**YOUR OBJECTIVE**
Please write out word for word the opening lines of the material, including the line with "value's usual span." as the last.

**DATA PROVIDED**

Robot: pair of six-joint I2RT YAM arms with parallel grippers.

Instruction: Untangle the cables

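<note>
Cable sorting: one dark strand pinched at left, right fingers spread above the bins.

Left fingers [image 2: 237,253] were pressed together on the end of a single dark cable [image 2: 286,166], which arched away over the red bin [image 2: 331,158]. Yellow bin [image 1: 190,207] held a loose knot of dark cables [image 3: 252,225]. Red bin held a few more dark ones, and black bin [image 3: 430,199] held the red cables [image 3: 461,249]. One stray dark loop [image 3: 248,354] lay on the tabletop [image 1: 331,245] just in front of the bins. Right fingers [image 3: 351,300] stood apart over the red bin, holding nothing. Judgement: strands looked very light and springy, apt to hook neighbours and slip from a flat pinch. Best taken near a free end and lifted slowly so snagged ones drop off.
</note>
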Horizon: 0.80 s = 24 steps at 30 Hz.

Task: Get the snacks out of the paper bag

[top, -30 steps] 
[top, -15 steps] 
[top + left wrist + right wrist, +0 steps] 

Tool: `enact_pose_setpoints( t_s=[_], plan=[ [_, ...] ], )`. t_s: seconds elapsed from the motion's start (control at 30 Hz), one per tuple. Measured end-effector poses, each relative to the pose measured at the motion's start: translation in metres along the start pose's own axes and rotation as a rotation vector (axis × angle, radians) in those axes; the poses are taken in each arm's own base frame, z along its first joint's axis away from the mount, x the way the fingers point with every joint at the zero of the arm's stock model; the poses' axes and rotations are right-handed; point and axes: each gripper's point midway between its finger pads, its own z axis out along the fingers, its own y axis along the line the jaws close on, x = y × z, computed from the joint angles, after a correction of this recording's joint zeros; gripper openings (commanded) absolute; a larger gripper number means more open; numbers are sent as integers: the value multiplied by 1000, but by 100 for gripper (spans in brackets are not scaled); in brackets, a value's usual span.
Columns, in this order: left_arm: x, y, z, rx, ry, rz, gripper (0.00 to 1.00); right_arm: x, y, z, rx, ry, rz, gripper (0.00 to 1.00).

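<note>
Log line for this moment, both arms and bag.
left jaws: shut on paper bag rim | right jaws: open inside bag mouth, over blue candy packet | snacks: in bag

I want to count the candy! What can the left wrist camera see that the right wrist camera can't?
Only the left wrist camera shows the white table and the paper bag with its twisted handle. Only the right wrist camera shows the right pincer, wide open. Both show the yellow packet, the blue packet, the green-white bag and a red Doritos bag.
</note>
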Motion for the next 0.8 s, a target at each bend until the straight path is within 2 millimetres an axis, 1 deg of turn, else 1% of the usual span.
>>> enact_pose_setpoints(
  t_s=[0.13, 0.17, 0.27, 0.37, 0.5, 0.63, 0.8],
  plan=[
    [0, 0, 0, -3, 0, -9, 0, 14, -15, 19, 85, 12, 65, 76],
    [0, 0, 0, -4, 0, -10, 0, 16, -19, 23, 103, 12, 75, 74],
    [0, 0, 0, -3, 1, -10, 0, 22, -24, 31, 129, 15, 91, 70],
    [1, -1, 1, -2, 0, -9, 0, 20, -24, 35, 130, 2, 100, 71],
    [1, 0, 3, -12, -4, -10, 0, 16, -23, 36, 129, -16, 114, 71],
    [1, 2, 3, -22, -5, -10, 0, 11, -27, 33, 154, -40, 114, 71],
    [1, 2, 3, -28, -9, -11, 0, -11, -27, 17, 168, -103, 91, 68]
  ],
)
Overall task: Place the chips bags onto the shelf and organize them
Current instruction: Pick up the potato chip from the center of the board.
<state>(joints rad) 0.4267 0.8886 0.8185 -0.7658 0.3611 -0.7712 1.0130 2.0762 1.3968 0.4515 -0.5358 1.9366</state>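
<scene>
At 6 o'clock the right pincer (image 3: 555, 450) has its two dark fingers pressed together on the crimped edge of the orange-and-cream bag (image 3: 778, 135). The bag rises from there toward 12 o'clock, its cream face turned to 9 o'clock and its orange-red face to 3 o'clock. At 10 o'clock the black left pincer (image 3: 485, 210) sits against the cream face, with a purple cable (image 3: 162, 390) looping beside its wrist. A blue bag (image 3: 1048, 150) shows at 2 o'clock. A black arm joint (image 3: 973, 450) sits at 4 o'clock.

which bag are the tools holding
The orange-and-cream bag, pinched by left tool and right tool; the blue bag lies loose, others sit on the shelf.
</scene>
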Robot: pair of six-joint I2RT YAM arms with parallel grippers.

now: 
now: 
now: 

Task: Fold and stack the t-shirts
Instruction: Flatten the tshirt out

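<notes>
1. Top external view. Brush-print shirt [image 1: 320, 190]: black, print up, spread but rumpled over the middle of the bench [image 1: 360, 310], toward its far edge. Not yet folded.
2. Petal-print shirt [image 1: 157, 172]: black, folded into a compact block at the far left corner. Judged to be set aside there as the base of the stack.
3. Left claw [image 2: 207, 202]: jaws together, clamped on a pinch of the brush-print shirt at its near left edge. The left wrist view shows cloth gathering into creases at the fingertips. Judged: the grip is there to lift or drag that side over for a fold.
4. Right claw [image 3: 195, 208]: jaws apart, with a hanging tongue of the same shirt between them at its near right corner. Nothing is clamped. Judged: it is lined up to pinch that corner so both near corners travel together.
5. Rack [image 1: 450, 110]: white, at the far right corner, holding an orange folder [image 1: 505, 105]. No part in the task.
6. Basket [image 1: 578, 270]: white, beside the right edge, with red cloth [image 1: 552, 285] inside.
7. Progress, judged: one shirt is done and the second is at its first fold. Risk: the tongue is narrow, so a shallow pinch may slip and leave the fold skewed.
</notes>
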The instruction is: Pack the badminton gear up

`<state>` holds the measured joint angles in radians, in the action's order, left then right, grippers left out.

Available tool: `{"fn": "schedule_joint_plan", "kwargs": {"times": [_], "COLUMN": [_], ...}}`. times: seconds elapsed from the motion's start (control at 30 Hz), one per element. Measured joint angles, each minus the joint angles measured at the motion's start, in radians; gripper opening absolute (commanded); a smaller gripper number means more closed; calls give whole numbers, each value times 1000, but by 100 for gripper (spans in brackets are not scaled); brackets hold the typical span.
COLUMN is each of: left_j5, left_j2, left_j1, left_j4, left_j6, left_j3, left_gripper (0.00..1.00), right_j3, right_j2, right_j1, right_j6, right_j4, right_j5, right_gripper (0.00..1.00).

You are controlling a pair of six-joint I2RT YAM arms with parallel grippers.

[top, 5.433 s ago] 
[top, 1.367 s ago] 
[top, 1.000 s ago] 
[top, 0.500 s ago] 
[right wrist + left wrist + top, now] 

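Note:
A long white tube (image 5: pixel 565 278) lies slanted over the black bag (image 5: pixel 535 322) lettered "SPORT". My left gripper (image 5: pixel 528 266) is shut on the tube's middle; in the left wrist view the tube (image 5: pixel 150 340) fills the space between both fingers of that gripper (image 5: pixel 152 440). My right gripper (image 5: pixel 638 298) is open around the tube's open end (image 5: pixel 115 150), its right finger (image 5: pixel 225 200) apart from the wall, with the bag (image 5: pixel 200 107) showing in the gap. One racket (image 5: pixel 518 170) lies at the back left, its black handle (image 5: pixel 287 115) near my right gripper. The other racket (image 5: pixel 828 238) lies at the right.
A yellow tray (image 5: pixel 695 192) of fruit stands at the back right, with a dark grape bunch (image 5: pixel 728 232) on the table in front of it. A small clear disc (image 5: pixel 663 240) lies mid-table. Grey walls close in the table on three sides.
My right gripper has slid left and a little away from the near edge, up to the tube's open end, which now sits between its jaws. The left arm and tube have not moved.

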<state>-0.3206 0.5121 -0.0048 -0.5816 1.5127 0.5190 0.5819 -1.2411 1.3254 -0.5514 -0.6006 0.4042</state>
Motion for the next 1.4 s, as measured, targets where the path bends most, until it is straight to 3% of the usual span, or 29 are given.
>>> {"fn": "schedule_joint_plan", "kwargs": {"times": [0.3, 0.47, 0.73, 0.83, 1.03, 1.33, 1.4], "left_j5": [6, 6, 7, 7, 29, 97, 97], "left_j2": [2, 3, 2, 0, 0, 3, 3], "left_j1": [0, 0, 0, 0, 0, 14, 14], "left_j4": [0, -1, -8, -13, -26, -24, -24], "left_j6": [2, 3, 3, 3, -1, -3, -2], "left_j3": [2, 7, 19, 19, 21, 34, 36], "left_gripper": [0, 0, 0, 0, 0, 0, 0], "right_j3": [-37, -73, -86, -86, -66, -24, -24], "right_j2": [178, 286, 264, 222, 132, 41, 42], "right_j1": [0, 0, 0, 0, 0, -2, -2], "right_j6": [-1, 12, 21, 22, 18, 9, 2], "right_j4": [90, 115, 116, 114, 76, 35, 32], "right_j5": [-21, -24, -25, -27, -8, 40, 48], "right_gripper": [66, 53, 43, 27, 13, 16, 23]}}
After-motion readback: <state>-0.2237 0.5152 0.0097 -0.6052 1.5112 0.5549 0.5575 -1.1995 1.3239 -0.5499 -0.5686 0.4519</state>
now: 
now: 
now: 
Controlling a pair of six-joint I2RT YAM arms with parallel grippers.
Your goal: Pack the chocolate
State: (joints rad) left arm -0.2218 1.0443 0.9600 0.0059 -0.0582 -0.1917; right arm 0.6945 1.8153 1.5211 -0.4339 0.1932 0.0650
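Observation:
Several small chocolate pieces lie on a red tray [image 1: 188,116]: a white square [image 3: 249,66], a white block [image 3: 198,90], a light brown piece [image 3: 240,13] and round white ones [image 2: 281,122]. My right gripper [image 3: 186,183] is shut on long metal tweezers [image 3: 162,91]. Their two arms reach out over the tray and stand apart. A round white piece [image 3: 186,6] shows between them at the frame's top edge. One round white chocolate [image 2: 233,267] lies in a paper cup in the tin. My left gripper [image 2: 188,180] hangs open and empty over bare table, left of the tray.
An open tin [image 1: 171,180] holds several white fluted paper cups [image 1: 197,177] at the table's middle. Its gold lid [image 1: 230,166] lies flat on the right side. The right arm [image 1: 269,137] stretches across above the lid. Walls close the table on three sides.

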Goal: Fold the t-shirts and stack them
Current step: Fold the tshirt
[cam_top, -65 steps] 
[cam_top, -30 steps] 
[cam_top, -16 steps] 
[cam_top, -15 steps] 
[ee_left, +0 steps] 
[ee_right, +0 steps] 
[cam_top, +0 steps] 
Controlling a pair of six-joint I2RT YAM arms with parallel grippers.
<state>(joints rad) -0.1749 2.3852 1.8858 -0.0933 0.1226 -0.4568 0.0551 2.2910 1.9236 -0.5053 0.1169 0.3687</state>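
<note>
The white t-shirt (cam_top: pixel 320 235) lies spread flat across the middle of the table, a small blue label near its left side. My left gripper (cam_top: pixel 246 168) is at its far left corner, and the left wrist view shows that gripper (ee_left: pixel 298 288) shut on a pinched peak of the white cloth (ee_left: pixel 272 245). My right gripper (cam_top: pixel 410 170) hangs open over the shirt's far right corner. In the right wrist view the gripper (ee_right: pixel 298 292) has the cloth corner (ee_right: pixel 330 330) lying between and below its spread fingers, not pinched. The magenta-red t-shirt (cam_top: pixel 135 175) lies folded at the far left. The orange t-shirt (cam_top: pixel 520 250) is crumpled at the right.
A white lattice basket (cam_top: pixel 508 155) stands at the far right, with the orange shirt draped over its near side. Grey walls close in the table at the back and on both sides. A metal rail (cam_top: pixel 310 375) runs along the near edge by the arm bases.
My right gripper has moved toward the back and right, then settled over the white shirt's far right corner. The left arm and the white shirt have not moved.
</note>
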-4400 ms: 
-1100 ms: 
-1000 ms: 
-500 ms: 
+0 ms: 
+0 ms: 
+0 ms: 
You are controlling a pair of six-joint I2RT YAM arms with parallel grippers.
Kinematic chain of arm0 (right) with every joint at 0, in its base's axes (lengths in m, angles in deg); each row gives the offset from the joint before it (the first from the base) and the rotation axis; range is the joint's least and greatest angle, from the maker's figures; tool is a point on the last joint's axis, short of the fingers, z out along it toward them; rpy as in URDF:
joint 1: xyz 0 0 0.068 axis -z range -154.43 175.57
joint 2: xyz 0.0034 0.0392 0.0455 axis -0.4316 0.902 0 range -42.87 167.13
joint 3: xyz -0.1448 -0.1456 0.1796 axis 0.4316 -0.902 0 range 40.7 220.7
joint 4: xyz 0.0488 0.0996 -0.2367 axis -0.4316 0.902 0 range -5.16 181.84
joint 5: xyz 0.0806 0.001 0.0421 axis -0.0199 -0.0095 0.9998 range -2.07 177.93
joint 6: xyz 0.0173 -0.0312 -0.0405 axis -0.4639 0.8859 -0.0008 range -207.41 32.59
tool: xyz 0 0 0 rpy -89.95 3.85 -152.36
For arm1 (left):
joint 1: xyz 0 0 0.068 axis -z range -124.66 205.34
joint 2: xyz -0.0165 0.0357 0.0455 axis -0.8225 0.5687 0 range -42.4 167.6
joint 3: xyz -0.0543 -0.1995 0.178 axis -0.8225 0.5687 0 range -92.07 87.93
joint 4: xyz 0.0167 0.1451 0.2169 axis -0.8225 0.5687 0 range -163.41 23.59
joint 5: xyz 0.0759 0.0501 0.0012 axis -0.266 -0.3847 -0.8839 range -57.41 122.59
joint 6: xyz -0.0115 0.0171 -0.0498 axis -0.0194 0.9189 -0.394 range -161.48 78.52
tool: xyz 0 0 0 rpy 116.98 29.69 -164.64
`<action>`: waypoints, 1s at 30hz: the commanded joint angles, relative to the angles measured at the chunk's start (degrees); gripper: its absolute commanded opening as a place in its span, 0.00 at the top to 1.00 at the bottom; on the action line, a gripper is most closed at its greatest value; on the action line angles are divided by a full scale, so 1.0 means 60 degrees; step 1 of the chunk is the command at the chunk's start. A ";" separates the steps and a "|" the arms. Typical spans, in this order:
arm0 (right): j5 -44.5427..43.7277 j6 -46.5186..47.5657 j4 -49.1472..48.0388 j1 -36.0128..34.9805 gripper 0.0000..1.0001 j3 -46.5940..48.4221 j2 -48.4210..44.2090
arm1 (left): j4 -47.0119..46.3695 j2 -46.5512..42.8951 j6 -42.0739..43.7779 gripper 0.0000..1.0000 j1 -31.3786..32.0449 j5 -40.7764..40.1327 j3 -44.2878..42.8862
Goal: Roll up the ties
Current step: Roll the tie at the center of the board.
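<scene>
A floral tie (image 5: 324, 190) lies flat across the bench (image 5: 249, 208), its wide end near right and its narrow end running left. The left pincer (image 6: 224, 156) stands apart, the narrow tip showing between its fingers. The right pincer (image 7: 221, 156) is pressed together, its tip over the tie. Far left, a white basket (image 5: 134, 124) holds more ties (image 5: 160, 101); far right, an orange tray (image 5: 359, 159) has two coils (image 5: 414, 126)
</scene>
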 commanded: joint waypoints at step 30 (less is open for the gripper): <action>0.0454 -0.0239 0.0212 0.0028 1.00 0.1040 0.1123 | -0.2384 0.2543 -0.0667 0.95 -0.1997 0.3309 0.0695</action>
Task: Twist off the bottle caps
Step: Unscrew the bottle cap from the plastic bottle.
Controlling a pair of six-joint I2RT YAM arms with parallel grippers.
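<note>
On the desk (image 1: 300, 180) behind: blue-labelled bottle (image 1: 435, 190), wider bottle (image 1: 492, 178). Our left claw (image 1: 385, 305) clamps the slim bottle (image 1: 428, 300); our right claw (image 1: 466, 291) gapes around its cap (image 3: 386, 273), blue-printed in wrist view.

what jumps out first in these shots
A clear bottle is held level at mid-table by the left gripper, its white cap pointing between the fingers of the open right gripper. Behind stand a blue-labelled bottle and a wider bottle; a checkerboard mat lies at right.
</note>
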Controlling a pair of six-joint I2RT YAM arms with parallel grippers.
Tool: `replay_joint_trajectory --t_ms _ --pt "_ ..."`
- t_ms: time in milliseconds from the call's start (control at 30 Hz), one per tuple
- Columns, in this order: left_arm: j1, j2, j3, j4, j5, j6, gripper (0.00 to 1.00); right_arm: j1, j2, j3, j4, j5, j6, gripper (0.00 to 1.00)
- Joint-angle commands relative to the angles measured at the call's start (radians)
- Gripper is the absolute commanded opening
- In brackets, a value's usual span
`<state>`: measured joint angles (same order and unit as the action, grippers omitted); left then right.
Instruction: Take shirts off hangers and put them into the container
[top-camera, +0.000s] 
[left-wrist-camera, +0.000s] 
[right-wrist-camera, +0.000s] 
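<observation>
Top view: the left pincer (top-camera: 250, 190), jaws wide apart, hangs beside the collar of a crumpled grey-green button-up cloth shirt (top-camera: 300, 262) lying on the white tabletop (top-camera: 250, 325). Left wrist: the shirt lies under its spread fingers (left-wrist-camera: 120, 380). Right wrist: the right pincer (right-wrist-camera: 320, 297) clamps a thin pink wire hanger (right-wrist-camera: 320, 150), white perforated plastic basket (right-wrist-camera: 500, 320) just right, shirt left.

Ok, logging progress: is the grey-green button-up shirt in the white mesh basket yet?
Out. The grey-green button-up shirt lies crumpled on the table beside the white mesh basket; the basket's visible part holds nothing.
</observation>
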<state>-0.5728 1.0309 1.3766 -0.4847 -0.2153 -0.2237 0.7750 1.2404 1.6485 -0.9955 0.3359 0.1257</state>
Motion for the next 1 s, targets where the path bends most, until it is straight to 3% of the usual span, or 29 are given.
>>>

**TASK RESULT**
Robot: pair of six-joint I2RT YAM arms with parallel grippers.

Instruction: Untangle the cables

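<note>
Cable sorting: one dark strand pinched at left, right fingers spread above the bins.

Left fingers [image 2: 237,253] were pressed together on the end of a single dark cable [image 2: 286,166], which arched away over the red bin [image 2: 331,158]. Yellow bin [image 1: 190,207] held a loose knot of dark cables [image 3: 252,225]. Red bin held a few more dark ones, and black bin [image 3: 430,199] held the red cables [image 3: 461,249]. One stray dark loop [image 3: 248,354] lay on the tabletop [image 1: 331,245] just in front of the bins. Right fingers [image 3: 351,300] stood apart over the red bin, holding nothing. Judgement: strands looked very light and springy, apt to hook neighbours and slip from a flat pinch. Best taken near a free end and lifted slowly so snagged ones drop off.
</note>
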Horizon: 0.80 s = 24 steps at 30 Hz.

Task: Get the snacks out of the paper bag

[top, -30 steps] 
[top, -15 steps] 
[top + left wrist + right wrist, +0 steps] 

Tool: `enact_pose_setpoints( t_s=[_], plan=[ [_, ...] ], )`. t_s: seconds elapsed from the motion's start (control at 30 Hz), one per tuple. Measured end-effector poses, each relative to the pose measured at the motion's start: translation in metres along the start pose's own axes and rotation as a rotation vector (axis × angle, radians) in those axes; the poses are taken in each arm's own base frame, z along its first joint's axis away from the mount, x the way the fingers point with every joint at the zero of the arm's stock model; the poses' axes and rotations are right-handed; point and axes: each gripper's point midway between its finger pads, its own z axis out along the fingers, its own y axis along the line the jaws close on, x = y × z, computed from the joint angles, after a correction of this recording's joint zeros; gripper openings (commanded) absolute; a larger gripper number means more open; numbers are sent as integers: the value multiplied by 1000, but by 100 for gripper (spans in brackets are not scaled); in brackets, a value's usual span.

This answer is complete as written.